L'appel de l'Église philippine contre la peine de mort
(VNS) «La peine de mort viole la dignité intrinsèque de toute personne qui n'est pas perdue malgré le fait qu'elle ait commis un crime»: voici ce qu'on peut lire dans une déclaration de la Commission pour la pastorale de l'Église catholique des Philippines (Ecppc). Dans ce texte, elle réitère sa forte opposition à la proposition politique de rétablir la peine capitale dans le pays. «En chaque être humain -peut-on lire dans le texte - il y a le souffle de vie, le don incomparable et précieux de Dieu lui-même" qui doit être préservé.

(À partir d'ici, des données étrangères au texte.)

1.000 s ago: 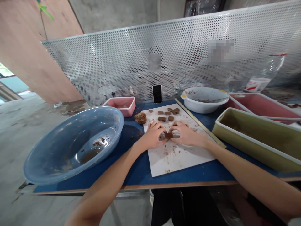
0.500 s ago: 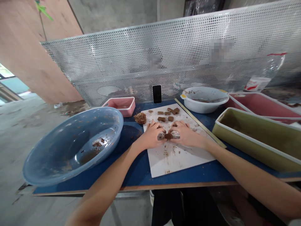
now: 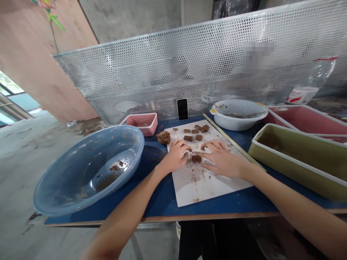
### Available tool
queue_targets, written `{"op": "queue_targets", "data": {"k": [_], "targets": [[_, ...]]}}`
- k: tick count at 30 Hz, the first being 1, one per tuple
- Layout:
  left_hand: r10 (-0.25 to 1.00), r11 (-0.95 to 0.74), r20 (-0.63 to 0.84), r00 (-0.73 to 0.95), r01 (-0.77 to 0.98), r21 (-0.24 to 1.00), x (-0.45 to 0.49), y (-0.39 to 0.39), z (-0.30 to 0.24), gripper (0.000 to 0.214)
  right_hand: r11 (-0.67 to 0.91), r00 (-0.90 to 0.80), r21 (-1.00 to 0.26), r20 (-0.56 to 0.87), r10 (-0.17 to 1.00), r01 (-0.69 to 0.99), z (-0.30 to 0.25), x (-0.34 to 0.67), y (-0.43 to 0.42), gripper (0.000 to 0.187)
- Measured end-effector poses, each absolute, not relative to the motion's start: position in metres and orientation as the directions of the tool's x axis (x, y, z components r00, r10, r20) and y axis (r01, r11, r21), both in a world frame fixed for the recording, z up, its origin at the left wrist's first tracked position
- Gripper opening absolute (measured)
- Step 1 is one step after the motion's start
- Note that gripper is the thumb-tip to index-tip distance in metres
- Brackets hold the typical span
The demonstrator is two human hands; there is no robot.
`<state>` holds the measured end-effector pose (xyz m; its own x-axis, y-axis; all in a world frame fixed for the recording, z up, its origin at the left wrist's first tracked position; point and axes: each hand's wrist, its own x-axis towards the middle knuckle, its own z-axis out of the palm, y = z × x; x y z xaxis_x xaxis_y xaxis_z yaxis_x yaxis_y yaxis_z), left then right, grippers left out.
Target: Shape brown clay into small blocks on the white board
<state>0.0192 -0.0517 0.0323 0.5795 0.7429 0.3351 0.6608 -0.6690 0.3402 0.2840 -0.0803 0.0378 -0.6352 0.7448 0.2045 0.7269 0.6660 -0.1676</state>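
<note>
Both hands rest on a white board (image 3: 206, 184) on the blue table. My left hand (image 3: 176, 156) is curled, its fingers bent down against the board beside a small brown clay piece (image 3: 196, 158). My right hand (image 3: 221, 160) lies flat with fingers spread, its fingertips next to that same piece. Several more brown clay pieces (image 3: 193, 132) lie in a loose group at the board's far end. A rough brown clay lump (image 3: 163, 137) sits just off the board's left corner.
A big blue basin (image 3: 81, 169) with wet clay stands at the left. A small pink tray (image 3: 141, 122), a phone (image 3: 182, 108), a white bowl (image 3: 238, 115), a wooden stick (image 3: 233, 142), and green (image 3: 295, 159) and pink (image 3: 306, 122) troughs line the back and right. A perforated metal screen (image 3: 151, 76) closes the back.
My hands have parted from the clay piece they pressed between them. The right hand has opened flat and the piece lies free on the board. The view shifted slightly.
</note>
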Motion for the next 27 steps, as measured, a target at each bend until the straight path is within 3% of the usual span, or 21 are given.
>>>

En outre, les prélats rappellent qu'"il n'y a pas de preuve directe que la peine de mort décourage la criminalité et est dissuasive", de sorte que l'affirmation générale selon laquelle elle diminue le volume des crimes est «purement spéculative».
«La peine de mort est irrévocable - soulignent encore les prélats - une fois exécutée, il n'y a aucune possibilité de corriger un jugement erroné» Cette procédure fait de la justice "une simple punition", alors qu'en réalité, elle "est réparatrice, jamais simplement punitive, car elle offre à la personne une chance, même petite, de changer". La préoccupation de l'Ecppc va en particulier aux "secteurs les plus vulnérables de la société, les pauvres, les marginaux", car "l'expérience montre que la majorité des condamnés à mort" appartiennent à ces catégories sociales qui "n'ont pas les moyens de s'offrir les services d'avocats éminents pour se défendre". Et ce n'est pas tout : les Philippines se sont engagées, par le passé, "devant la communauté internationale à ne pas réintroduire la peine de mort à l'avenir". Si cela se produit, le pays sera donc "sous un mauvais jour" sur le plan international.
Il y a d'autres priorités
Au lieu de réintroduire la peine de mort, les évêques proposent donc au Congrès de "développer un programme mondial pour combattre les effets de la pandémie de Covid-19 et soulager la situation des pauvres, ceux qui sont les plus touchés par les conséquences du coronavirus". Dans le même temps, ils ont appelé à "l'application effective des lois existantes, y compris les nouvelles lois, pour moderniser le système judiciaire et pénitentiaire, de sorte qu'elles soient réparatrices et réadaptatives plutôt que punitives". Ainsi, une fois la peine purgée, les anciens détenus "seront prêts à réintégrer la société".
Un autre appel est lancé pour mettre fin à "la corruption au sein des différentes institutions qui gèrent les prisons, afin que les droits fondamentaux des prisonniers soient respectés". "Avec l'aide du Dieu miséricordieux - conclut la déclaration - nous, évêques philippins, sommes prêts à dialoguer avec les législateurs pour analyser ensemble les voies et moyens appropriés afin d'améliorer le système pénal et les conditions des personnes privées de liberté".
Aux Philippines, la peine de mort a été abolie en 1987, réintroduite en 1993 puis abolie à nouveau en 2006. En 2016, avec l'élection du président Rodrigo Duterte, la question est revenue sur le devant de la scène en raison des prétendues "exécutions extrajudiciaires" liées au trafic de drogue et préconisées par le chef de l'État, contre lesquelles l'Église catholique nationale s'est opposée à plusieurs reprises.
Fin juillet, dans son "discours à la nation", Rodrigo Duterte a insisté de nouveau sur la nécessité d'appliquer la peine de mort pour les trafiquants de drogue. Le 5 août, la Commission de la justice de la Chambre des représentants a entamé le débat sur ce sujet, suscitant la réaction immédiate des évêques. L'archidiocèse de Manille en particulier, s'est dit "alarmé" par la facilité avec laquelle les législateurs ont répondu à l'appel du chef de l'Etat, et a condamné "l'imprudence" de présenter des projets de loi sur la peine de mort "alors que la crise provoquée par Covid-19 est encore grave".